In this study five real scale compartment fire tests, constructed of Cross Laminated Timber and Glued laminated timber were performed with instrumentation on a façade extension above the ventilation openings, providing a means to compare façade performance tests against the exposure generated by realistic compartment fires. The fuel load and openings of four of these tests were determined from a statistical analysis to represent severe fire exposure within a realistic range. Of these tests the surface areas of exposed Cross Laminated Timber and Glued Laminated Timber were varied, allowing an assessment of the influence having internal areas of exposed timber surfaces on the façade fire exposure.
For these tests, an increase of roughly 40 m2 exposed surface area (from ~54 to ~94 m2 or from 113 % to 196 % of the floor area) resulted in a temperature increase of roughly 100 to 130 °C at the façade at all heights up to 3.5 m above the opening. Additionally, an increased fire plume height of 0 to 1 m was observed. The most significant effect of increased exposed areas was a prolonged duration of the flashover phase.

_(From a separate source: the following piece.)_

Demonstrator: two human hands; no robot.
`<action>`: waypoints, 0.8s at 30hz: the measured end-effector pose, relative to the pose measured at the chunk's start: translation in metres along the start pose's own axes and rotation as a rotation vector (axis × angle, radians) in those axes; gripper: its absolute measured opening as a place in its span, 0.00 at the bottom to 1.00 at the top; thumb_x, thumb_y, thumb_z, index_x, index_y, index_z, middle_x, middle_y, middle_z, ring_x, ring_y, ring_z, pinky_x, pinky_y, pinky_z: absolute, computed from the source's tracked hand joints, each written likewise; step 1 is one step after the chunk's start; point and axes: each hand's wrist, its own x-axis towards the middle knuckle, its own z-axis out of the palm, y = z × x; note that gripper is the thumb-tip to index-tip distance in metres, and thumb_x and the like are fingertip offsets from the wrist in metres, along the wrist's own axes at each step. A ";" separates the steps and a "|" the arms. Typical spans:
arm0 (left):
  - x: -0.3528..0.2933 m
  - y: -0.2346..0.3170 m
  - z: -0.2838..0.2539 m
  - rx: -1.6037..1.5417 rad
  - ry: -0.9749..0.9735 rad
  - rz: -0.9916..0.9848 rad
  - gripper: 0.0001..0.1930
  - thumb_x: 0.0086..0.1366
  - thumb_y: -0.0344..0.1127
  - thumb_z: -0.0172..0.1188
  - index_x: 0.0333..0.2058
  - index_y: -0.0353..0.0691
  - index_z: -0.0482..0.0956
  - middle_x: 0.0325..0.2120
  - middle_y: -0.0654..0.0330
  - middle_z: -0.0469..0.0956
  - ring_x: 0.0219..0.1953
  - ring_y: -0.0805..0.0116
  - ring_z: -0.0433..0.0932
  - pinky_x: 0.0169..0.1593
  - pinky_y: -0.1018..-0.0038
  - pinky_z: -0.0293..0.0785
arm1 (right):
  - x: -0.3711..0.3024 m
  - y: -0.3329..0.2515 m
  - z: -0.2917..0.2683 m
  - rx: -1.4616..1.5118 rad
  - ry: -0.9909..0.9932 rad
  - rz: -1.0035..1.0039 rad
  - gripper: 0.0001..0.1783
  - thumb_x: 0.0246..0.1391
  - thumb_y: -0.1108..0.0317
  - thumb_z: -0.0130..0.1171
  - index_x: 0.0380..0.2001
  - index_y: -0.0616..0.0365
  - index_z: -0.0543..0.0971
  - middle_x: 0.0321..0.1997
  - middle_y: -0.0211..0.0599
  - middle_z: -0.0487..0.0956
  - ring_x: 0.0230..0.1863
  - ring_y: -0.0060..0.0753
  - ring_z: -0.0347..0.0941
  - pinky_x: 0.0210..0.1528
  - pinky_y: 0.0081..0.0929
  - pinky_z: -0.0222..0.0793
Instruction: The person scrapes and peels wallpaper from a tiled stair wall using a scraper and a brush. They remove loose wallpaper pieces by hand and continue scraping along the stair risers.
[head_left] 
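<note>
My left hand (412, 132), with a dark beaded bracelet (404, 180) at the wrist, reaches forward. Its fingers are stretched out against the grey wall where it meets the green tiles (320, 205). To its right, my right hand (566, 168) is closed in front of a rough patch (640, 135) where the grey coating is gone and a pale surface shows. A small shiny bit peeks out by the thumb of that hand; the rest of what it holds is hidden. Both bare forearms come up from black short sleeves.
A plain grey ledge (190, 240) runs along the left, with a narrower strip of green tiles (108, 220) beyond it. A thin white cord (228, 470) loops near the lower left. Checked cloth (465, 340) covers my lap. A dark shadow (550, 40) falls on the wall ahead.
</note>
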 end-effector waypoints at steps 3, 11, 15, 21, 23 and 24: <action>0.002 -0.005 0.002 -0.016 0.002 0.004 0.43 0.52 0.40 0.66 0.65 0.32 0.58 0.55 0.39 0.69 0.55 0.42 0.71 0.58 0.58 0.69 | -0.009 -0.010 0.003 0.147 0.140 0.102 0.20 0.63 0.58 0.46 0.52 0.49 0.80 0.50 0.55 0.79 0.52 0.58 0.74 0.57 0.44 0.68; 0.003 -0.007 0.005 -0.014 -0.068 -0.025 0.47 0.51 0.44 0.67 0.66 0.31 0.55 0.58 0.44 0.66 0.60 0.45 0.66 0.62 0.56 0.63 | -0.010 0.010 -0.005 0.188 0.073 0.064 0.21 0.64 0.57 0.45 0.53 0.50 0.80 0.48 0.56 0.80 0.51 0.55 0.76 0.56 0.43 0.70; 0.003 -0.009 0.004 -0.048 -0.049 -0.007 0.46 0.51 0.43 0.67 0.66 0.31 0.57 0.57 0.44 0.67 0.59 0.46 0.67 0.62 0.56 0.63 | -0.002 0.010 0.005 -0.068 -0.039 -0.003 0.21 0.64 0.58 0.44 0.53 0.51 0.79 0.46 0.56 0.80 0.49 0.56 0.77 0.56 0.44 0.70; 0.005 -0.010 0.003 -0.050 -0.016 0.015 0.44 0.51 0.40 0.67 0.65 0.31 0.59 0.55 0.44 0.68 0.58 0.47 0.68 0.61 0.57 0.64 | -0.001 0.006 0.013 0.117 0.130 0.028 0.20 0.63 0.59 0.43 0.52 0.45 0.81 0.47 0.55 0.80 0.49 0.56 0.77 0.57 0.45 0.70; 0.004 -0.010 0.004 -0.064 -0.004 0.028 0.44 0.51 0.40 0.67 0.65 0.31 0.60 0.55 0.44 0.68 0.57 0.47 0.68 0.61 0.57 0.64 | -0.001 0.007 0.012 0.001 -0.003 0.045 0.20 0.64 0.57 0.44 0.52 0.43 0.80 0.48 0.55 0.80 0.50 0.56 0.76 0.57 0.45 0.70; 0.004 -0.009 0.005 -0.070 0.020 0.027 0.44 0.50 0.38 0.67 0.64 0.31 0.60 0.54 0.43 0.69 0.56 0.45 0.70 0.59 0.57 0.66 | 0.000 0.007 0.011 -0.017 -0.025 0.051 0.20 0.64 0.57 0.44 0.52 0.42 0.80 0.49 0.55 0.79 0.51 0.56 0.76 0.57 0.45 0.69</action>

The British BS 8414 standard façade fire tests and the recently proposed European façade fire test have been identified to be the most representative for the tested residential fire scenarios in terms of façade fire exposure. Temperature measurements of the North American methods (NFPA 285 and CAN/ULC-S134) are towards the end of the tests also close to the those of the compartment tests. The Swedish SP Fire 105 test imposes the lowest exposure for a relatively short duration to the façade. It should, however, be noted that a lower exposure in the standard test method does not with necessity mean lower threshold for regulatory compliance as the test criteria also differ between different countries.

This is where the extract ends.